それなのに、また二人きりで食事をして、その上こんなに酔ってくるなんて。


高峰くんの前で、酔っ払ってしまってからはあまり飲まないようにしていたはずだ。
僕の前でさえも控えるようになった。


それなのに、矢吹の前でどうしてこんなにも飲んだのか。


それがどうしようもなく、僕を不安にさせる。




「……お風呂は、無理そうだね。
波留くん、ほら、水飲みな。

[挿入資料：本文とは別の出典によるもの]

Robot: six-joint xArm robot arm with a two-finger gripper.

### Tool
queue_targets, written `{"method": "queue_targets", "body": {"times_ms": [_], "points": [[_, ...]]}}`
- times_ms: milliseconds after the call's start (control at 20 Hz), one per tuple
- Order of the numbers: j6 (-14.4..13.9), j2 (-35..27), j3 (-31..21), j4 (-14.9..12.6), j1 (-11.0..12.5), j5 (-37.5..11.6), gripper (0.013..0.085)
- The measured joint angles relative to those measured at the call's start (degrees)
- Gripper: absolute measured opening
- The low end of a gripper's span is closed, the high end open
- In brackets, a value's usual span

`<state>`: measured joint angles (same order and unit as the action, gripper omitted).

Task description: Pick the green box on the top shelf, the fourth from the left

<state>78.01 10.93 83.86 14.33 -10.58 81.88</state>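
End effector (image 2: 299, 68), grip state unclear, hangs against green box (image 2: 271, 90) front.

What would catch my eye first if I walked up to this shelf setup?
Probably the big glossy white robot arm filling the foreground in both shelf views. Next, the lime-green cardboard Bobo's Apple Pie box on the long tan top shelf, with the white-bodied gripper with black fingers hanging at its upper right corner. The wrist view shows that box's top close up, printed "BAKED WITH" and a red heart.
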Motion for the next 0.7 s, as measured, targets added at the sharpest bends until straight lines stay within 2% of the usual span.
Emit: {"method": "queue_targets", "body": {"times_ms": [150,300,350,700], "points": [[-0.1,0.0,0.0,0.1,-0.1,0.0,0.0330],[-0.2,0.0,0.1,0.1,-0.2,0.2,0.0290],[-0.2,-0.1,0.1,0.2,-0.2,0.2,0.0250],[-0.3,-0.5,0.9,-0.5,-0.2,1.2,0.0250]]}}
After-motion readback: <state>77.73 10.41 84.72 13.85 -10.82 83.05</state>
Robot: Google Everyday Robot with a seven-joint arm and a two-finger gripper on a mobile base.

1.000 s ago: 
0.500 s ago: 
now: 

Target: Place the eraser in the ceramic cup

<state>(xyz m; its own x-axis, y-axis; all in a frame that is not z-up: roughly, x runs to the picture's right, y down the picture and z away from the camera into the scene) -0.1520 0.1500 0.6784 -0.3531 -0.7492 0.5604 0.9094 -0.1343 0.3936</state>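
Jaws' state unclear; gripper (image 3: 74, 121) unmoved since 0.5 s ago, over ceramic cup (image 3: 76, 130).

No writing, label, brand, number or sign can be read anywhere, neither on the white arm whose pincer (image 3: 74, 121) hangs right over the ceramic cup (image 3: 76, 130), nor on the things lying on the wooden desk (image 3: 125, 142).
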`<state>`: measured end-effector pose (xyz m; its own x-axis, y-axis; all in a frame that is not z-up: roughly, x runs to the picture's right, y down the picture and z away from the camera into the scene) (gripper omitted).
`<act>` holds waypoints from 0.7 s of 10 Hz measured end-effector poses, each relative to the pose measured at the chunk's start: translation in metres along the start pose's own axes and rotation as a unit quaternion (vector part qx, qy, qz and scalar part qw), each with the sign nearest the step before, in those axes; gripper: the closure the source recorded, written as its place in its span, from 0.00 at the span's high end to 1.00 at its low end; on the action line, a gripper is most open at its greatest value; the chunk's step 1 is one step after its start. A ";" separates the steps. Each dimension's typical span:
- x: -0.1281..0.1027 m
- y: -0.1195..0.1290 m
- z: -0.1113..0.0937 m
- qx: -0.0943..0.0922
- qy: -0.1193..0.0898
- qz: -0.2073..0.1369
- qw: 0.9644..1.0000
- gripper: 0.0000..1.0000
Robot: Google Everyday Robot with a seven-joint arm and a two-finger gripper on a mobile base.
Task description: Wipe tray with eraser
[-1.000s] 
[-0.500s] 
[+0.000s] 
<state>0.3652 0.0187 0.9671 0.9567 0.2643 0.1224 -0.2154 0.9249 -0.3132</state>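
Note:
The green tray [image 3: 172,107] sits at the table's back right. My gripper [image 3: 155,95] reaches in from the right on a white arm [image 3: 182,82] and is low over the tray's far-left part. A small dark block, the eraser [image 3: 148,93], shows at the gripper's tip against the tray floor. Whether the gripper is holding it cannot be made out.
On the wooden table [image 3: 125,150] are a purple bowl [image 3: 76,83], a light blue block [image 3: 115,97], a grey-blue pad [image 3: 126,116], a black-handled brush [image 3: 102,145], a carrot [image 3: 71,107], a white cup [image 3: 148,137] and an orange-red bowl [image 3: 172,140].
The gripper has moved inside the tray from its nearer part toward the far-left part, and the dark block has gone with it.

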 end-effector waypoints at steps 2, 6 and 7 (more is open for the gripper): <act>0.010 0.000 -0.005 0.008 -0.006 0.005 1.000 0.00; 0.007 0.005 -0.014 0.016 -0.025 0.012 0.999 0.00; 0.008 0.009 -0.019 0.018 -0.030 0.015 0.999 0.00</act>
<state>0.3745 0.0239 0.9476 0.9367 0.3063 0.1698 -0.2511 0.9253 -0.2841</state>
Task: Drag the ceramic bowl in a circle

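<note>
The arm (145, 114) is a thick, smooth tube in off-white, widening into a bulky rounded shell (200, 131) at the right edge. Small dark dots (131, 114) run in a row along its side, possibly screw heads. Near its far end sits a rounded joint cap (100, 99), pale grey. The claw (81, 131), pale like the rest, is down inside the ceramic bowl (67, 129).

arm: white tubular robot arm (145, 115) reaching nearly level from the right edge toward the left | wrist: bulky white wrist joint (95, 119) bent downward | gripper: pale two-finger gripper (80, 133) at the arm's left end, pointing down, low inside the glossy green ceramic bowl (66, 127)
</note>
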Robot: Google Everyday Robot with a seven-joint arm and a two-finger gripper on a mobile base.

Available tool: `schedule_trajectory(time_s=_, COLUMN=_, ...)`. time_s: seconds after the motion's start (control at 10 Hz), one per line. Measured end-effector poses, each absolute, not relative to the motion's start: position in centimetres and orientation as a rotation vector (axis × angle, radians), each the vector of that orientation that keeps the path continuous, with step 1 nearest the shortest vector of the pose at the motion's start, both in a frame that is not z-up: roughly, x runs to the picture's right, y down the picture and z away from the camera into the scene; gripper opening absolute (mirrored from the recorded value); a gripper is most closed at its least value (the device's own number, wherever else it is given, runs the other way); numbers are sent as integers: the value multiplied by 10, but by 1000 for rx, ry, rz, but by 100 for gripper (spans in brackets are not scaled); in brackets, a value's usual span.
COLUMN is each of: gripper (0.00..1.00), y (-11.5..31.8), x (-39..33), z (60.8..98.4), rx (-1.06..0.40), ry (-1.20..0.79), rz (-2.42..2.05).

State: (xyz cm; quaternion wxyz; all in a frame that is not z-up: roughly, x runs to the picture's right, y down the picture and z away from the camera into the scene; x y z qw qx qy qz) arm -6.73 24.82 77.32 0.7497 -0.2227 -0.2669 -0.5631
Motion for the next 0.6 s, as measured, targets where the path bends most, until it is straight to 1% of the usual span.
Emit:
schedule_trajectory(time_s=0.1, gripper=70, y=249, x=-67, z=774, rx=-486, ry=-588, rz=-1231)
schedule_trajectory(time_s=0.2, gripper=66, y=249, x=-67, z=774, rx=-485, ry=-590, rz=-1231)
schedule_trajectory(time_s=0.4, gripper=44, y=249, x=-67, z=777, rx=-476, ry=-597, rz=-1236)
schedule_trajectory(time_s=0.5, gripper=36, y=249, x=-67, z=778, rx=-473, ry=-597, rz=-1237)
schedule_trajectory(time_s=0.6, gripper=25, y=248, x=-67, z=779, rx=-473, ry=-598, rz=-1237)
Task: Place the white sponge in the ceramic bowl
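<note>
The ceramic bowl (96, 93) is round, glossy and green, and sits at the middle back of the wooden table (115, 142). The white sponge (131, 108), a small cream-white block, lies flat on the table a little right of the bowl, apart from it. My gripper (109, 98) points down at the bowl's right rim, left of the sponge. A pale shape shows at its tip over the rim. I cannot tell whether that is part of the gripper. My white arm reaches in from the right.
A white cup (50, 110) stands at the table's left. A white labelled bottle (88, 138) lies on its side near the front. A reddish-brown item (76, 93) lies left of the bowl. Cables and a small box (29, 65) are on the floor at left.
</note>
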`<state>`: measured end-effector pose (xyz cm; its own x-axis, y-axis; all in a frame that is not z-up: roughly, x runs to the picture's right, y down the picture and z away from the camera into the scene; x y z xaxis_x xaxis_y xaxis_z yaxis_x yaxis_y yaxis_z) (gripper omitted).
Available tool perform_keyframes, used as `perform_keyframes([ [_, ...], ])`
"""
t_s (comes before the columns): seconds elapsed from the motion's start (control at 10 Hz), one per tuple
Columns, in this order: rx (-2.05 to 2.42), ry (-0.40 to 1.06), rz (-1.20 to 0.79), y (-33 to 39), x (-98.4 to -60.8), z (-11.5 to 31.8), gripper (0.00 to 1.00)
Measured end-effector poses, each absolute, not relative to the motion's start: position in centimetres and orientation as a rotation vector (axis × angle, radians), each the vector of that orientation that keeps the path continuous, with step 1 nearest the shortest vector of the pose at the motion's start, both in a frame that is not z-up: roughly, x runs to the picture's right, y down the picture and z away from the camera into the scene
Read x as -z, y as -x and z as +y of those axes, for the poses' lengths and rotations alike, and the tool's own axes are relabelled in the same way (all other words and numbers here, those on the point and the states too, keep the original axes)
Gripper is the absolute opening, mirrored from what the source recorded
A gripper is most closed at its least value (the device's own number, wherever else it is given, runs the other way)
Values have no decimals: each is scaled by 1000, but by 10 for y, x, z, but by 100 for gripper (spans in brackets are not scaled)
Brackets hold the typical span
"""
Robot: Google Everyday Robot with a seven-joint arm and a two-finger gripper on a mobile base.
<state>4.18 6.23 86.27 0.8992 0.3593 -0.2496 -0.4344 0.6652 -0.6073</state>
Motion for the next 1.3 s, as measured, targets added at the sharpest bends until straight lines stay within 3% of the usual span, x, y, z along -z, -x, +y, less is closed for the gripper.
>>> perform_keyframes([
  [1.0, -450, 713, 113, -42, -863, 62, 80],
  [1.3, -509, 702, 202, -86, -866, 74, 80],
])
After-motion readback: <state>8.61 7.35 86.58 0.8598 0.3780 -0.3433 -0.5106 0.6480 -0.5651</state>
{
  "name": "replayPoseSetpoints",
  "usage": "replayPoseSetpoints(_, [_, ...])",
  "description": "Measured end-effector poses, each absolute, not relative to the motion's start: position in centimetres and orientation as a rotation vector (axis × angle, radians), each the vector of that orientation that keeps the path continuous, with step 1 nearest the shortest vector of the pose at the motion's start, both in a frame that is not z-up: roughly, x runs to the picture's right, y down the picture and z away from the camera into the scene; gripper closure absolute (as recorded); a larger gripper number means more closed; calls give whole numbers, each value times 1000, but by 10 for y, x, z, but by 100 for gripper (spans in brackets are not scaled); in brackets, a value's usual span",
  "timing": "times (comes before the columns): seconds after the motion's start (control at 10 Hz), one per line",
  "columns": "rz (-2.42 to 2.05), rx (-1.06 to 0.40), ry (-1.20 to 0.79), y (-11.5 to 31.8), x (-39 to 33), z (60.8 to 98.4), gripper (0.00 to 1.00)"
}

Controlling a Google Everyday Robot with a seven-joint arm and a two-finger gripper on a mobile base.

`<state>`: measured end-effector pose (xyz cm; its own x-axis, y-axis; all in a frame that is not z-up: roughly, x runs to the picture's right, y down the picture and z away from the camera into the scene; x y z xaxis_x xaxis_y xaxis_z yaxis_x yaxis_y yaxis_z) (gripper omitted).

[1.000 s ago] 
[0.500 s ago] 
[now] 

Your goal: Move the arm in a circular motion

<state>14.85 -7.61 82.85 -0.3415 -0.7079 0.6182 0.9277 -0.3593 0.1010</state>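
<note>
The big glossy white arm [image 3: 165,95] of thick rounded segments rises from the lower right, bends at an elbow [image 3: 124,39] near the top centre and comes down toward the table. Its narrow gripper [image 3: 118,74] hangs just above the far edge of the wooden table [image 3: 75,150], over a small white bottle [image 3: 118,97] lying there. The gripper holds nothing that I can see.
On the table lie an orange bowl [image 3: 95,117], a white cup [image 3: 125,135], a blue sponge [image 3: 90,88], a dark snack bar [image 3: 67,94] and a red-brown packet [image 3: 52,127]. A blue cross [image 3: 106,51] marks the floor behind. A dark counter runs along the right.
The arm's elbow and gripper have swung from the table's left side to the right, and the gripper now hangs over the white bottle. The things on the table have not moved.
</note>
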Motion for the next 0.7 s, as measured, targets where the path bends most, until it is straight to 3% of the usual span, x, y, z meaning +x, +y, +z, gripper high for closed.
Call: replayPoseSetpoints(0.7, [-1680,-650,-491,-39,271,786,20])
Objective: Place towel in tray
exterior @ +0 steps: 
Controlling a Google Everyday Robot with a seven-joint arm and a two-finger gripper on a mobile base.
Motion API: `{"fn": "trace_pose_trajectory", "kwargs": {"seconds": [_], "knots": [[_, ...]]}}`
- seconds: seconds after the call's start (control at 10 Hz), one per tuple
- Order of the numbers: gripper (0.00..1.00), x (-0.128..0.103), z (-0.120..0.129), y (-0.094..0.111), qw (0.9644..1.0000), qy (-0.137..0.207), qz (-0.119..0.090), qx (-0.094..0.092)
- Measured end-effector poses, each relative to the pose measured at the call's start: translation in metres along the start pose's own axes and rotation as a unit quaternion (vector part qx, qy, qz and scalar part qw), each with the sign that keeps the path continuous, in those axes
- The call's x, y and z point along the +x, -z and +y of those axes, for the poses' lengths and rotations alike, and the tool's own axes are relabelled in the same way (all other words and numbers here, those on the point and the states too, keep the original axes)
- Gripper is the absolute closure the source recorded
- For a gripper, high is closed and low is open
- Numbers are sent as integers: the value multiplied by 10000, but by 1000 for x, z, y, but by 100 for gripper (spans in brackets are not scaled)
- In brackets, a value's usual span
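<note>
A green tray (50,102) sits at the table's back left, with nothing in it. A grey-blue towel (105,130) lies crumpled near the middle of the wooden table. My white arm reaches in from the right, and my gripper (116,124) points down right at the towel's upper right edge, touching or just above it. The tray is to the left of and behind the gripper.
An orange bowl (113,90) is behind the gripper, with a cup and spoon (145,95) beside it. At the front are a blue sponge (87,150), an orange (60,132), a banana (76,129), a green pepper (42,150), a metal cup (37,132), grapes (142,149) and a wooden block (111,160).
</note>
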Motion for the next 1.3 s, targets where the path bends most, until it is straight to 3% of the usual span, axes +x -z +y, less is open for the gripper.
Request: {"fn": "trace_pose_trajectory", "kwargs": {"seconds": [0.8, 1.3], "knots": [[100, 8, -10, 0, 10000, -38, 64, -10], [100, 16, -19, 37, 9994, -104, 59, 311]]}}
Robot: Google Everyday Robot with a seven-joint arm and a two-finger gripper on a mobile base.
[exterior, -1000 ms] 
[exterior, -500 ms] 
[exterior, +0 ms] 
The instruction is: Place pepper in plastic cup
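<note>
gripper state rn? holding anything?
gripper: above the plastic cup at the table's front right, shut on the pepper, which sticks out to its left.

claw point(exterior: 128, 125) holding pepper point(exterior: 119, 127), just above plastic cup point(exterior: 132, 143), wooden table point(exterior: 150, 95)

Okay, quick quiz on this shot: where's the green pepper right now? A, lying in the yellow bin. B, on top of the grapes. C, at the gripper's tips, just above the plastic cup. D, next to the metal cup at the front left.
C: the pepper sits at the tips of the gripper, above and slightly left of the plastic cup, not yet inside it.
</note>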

」

「んー、ふふ…さっきも、こーへい…」


水を飲みなと勧めただけなのに、波留くんはふにゃりと笑ってよくわからないことを呟いた。
こんな顔をあいつにも見せたと思うと、本当に許せない。


だけど今怒ったってどうせ覚えていないだろう。
明日の朝だ。

僕の手からコップを受け取って一気に水を飲み干すと、僕の胸に顔を埋めた。
そのときに、彼のではない香水の香りが香ってくる。

……矢吹。

まさか、矢吹にもこんなにベタベタしたわけじゃないよね。
…ベタベタしなきゃ、香りは移らない。


こんなに怒りに満ちているのはいつぶりだろう。
イライラしてどうにも怒りが収まりそうになくて。

ひっついてくる波留くんを無理矢理引き剥がして、突き飛ばした。